§ WHAT YOU SHOULD DO
The answer should be each line from the entries below that has the word "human" in it.

[Records drawn from a dataset]
▬▬▬▬▬▬▬▬▬▬
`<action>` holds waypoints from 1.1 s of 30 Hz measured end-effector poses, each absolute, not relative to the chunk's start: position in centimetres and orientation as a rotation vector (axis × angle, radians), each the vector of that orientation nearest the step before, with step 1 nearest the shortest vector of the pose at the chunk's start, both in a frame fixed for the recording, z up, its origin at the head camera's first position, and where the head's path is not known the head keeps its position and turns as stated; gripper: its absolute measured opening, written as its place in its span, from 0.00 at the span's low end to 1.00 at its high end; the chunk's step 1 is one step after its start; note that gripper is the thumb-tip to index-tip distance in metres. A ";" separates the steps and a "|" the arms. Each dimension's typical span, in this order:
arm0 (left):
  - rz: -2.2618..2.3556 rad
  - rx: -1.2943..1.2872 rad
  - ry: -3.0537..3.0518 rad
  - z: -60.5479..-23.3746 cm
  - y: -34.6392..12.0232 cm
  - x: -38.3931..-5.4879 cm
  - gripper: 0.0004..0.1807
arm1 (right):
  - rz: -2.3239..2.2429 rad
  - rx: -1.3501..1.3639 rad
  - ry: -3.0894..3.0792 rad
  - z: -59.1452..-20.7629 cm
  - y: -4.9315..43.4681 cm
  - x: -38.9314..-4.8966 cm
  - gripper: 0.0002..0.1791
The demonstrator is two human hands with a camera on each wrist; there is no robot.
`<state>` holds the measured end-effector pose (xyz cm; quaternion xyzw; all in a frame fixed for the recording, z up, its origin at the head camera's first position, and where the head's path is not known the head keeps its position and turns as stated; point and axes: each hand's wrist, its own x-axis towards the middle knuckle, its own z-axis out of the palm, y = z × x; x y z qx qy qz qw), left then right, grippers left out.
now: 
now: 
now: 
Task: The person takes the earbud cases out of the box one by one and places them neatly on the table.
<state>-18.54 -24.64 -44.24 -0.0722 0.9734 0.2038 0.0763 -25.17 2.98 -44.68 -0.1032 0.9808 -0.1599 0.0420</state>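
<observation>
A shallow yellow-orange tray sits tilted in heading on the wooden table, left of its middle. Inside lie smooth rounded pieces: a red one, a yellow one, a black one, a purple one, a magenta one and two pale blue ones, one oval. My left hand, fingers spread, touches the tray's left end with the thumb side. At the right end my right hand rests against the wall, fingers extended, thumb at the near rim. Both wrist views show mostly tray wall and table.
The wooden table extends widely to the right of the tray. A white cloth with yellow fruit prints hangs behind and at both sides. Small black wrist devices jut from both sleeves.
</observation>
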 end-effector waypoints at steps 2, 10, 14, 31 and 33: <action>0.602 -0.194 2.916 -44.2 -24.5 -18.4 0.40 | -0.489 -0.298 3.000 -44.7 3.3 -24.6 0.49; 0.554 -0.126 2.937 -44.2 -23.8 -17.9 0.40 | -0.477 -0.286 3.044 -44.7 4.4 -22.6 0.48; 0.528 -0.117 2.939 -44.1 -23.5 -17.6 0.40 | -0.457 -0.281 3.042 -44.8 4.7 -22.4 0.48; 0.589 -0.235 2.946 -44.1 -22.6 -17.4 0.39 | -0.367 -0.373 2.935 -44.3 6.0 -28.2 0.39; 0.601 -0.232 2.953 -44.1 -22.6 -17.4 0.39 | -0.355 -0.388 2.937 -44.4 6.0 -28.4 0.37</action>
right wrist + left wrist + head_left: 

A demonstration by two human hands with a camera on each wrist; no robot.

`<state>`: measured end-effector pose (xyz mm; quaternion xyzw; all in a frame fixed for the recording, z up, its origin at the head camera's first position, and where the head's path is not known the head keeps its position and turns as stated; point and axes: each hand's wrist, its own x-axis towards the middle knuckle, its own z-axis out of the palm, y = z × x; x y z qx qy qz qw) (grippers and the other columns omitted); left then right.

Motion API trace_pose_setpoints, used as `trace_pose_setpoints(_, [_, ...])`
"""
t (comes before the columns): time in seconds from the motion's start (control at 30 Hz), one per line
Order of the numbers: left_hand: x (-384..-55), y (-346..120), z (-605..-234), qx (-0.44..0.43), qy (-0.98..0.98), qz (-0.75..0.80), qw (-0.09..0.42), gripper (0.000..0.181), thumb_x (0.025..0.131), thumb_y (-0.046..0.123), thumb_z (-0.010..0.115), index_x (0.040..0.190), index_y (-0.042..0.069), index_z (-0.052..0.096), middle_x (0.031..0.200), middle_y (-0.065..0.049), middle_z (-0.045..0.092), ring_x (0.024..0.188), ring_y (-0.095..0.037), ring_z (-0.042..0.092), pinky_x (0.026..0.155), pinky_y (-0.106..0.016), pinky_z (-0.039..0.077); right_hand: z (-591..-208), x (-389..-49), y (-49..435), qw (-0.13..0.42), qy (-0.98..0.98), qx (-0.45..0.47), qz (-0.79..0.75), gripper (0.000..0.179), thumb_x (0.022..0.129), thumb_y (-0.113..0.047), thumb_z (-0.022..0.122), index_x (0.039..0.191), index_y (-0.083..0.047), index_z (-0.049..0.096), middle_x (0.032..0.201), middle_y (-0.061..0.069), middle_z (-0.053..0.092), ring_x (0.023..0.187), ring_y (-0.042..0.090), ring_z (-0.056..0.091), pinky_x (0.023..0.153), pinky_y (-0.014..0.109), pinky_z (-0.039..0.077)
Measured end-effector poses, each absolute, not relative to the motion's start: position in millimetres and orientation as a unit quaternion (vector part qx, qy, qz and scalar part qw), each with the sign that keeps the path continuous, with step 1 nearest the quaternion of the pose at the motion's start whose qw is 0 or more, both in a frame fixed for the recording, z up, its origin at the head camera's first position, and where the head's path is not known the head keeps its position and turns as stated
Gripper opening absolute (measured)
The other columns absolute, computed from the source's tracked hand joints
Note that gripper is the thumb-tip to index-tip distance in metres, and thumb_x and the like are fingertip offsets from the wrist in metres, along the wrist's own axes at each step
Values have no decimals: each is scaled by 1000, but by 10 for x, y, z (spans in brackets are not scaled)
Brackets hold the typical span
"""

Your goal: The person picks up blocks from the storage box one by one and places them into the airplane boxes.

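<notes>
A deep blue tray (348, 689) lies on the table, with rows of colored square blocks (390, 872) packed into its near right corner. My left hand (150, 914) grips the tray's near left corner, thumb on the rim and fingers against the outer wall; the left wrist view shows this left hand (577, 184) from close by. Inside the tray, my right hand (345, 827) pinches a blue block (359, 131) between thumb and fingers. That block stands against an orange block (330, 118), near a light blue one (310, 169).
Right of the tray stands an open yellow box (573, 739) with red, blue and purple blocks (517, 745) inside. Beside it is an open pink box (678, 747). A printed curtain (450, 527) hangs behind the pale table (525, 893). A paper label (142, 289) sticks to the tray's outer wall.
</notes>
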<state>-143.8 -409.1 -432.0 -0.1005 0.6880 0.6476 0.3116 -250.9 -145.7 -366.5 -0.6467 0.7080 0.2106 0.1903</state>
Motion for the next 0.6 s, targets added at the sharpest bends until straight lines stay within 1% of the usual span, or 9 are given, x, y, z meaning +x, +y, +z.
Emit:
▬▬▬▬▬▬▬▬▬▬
§ SOLUTION TO THIS TASK
The demonstrator is two human hands with a camera on each wrist; there is no robot.
A demonstration by two human hands with a camera on each wrist; no robot.

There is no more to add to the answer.